*EXERCISE BRIEF*.
Nothing but the lines from the one containing "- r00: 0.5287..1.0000" through the one containing "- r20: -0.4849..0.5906", both included, should be given again, each exactly as written below.

*GIVEN INFORMATION*.
────────────────────
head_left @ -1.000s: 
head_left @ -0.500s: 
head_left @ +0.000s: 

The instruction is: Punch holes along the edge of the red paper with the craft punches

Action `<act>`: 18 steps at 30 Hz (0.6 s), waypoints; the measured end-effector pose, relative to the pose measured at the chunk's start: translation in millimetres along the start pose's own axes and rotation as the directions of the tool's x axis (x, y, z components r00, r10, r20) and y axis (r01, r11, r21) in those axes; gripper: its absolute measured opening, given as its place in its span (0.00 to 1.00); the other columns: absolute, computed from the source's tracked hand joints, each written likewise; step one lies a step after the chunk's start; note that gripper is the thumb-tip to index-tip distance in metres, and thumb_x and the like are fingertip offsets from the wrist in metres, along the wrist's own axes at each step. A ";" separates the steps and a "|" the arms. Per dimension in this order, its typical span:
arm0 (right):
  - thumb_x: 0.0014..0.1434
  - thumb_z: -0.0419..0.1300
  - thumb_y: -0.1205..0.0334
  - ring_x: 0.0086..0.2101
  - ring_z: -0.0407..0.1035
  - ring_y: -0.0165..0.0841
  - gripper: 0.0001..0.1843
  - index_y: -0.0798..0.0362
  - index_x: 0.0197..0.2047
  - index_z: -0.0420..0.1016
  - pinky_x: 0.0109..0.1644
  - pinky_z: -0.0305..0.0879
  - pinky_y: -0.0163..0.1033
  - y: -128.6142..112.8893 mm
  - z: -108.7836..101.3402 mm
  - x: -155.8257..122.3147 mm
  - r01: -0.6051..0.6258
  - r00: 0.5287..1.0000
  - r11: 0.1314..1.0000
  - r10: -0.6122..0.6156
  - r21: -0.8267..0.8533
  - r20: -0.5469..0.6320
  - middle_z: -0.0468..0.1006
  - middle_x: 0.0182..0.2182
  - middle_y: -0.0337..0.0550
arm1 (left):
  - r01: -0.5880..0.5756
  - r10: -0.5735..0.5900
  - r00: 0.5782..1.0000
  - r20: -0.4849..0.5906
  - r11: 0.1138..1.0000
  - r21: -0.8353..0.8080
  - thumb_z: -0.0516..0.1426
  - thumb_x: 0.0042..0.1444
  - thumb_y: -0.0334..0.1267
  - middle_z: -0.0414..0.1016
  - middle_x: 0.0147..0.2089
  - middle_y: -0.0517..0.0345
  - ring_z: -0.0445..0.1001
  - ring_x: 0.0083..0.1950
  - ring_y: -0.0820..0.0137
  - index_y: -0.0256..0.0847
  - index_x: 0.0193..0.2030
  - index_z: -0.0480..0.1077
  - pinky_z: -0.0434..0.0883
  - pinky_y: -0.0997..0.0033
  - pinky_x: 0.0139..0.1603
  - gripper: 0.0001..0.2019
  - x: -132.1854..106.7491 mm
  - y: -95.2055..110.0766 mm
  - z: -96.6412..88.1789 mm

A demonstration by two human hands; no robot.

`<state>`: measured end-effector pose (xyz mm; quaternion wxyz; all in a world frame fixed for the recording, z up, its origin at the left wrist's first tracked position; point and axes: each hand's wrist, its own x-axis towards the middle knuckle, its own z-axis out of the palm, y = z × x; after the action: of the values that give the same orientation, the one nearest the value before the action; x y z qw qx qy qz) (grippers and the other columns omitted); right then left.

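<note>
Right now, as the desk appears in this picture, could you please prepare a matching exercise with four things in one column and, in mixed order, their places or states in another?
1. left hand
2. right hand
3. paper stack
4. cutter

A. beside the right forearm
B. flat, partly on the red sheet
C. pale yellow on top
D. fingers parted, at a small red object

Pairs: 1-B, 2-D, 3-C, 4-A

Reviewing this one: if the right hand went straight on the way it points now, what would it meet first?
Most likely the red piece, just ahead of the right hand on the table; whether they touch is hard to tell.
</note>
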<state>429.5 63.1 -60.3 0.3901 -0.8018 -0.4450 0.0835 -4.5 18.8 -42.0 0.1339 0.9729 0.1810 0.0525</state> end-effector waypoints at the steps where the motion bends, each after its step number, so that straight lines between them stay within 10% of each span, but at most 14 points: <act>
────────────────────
*EXERCISE SOLUTION*.
  - r00: 0.5287..1.0000
  - r11: 0.1314..1.0000
  - r10: -0.6122..0.6156
  - r21: -0.8267..0.8533
  - r20: -0.5469..0.6320
  - middle_z: -0.0468..0.1006
  - middle_x: 0.0182..0.2182
  - middle_y: -0.0337..0.0550
arm1 (left):
  - r01: -0.5880..0.5756
  - r10: -0.5735..0.5900
  - r00: 0.5782..1.0000
  - r20: -0.4849..0.5906

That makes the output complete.